Nanite and virtualized geometry
To better understand the innovative nature of Nanite, let’s briefly explore the limits of the current generation of game engines. The majority of them (with Dreams being a rare exception) operate within the paradigm of vertices, edges and polygons which serve as the most primitive level of any geometrical model. Striking the right balance between visual fidelity of game assets and the number of polygons has always been a crucial and nontrivial task for any developer. And while bare polygons are not the only thing affecting rendering performance, using extremely high polygon counts can make an application absolutely unusable in terms of real-time interaction. Modern game engines can handle up to a few million triangles (the most simple form of polygons). In some cases, this number can be raised up to ten or twenty million depending on the lighting scenario and other conditions of the scene. Nanite can do billions. This fact alone makes it a few orders of magnitude more powerful than any solution on the market at the present moment.
The author of the technology, Brian Karis, a senior graphics programmer at Epic Games, stated that it took him "over a decade of personal research [and more than] three years of full time work" to deliver such a solution. However, the core concept of the technology is not new. It goes back to 1980 and the REYES (Render Everything You Ever Saw) technique developed by Lucasfilm’s Graphics Group, the precursor of today’s Pixar. What makes Nanite unique is its implementation.
While Epic Games evades revealing details, Brian Karis has confirmed that his approach is inspired in part by two papers (paper 1 & paper 2). Both of them are focused on virtualized geometry which, in simple terms, allows us to reconstruct complex geometry meshes from two-dimensional RGB maps at runtime. Further discussion on this topic can be found on the author's blog.
However, the most important part is that, according to the demo, "no baking of normal maps, no authored LODs" are needed. This statement refers to an optimisation process which ideally should be applied to every model meant to be used in a real-time application. It usually includes stripping an asset of every small geometrical detail and creating an LOD Chain, which is basically a few copies of a low-poly model with even further regression in detail.
LODs are swapped in runtime based on the distance between the player and the model, while the most detailed variant, typically called LOD0, is shown only in the immediate proximity of the player. Let’s take a closer look at one of the demo’s assets as an example. It is a photoscanned geometry provided by Quixel Megascans, the world’s leading company in photogrammetry, recently acquired by Epic Games.

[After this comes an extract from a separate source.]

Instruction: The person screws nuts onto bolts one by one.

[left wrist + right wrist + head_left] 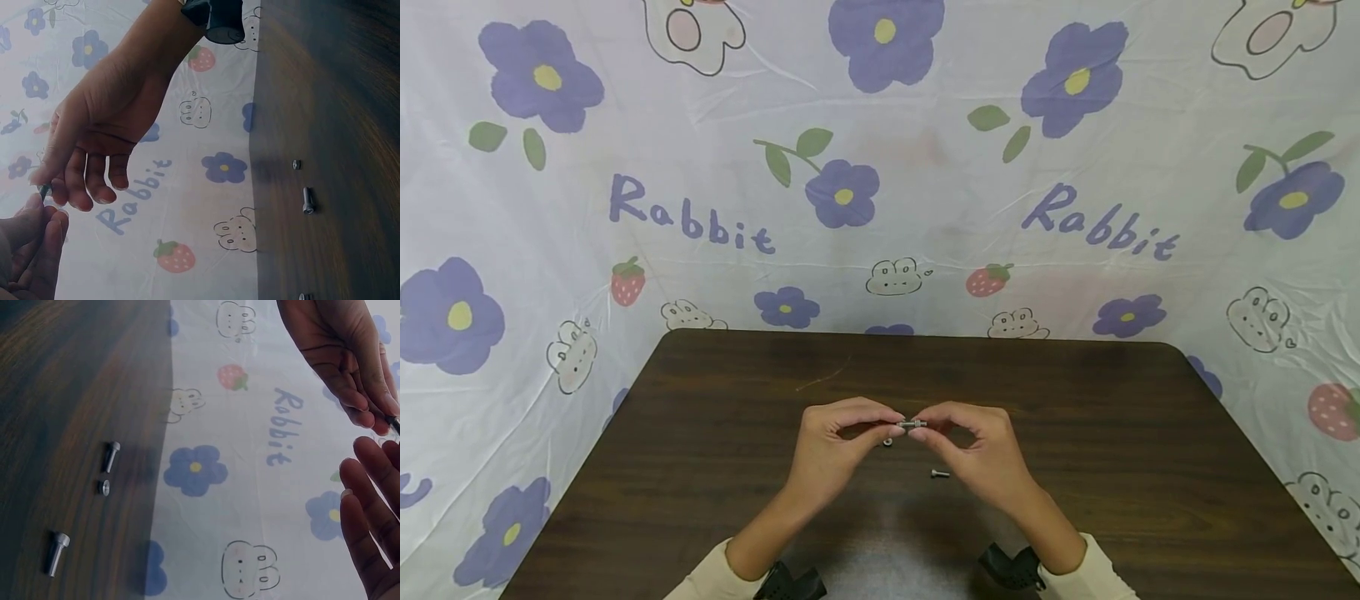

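In the head view both hands meet over the middle of the table around a small metal bolt (907, 423) with a thicker nut (917, 423) on its shank. My left hand (838, 442) pinches the bolt's left part between thumb and forefinger. From the other side, my right hand (985, 450) has its thumb and fingertip at the nut. The left wrist view shows the right hand (103, 119) pinching above, the left hand (31, 250) below. Fingertips cover most of the bolt there.
On the dark wooden table (700, 467) lie a loose nut (887, 442) by the left fingertips and a bolt (939, 474) nearer me. The right wrist view shows a bolt (112, 456) beside a nut (104, 487), and another bolt (57, 553). A printed cloth (910, 200) hangs behind the table.
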`<state>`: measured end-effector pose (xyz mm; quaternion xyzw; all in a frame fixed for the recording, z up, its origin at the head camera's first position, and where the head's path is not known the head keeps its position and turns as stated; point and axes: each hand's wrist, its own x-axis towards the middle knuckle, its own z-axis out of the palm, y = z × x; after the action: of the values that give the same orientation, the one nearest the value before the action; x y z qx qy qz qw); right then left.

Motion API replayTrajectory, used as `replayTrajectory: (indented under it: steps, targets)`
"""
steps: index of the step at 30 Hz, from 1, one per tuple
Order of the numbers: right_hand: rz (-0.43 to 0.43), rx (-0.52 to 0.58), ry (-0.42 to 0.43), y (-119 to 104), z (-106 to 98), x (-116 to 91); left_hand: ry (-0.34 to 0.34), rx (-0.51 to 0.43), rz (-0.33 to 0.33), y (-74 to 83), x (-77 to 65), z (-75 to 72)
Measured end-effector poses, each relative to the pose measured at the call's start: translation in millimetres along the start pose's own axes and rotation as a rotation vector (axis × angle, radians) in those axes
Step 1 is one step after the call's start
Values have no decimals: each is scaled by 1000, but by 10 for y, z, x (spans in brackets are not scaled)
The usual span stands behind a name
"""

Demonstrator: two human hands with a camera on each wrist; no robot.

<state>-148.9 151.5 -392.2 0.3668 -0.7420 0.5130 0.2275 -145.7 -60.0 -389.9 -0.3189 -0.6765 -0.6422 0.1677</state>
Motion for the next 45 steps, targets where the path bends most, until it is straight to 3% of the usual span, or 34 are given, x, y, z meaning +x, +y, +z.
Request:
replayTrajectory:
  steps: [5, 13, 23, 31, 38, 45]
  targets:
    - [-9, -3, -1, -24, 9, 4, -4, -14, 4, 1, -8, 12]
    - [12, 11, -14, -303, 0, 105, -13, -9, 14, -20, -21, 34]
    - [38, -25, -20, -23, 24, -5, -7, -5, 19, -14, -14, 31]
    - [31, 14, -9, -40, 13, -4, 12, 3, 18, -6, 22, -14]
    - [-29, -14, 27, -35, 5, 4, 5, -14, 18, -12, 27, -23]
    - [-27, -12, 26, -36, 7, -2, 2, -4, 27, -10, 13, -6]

Quixel allows its customers to download different variations of each asset, including the aforementioned LOD chain (ranging from 23.196 to 1099 triangles for the asset on the screenshot), a high-poly source (around 2 million triangles) and a source ZTool, which stores photoscanned geometry in its original state (almost 17 million triangles). An offline renderer used for, say, film production would effortlessly handle a high-poly variant and even the most detailed source geometry could be used for some extremely close shots. A game engine, on the other hand, is able to make use of low-poly assets only. However, as we can see, in this case even the most complex LOD0 contains only ~1.15% of the high-poly source detail and ~0.04% of the original ZTool source detail.
This tremendous loss in geometric complexity can be partially regained by transferring data from a high-poly model to its low-poly companion. That’s where normal maps come into play. The concept of normal mapping is pretty straightforward. An offline rendering algorithm checks every part of a low-poly model against its high-poly origin and renders or “bakes” every missing detail into a 2D RGB normal map which can be later used by a game engine in an attempt to restore the look of the high-poly source.
However, LOD creation and normal map baking are semi-automated processes which take a significant amount of time and manual work and, as a result, shift the focus of digital artists from artistic tasks to mundane technical ones. They also come with a few drawbacks. Since normal mapping is just a trick that makes light behave in a specific way but doesn’t produce any real geometrical details, it often fails at grazing angles and close inspection. LOD swapping between different models is usually noticeable and sometimes the engine just can’t load the necessary assets fast enough when the player traverses the scene at high speed.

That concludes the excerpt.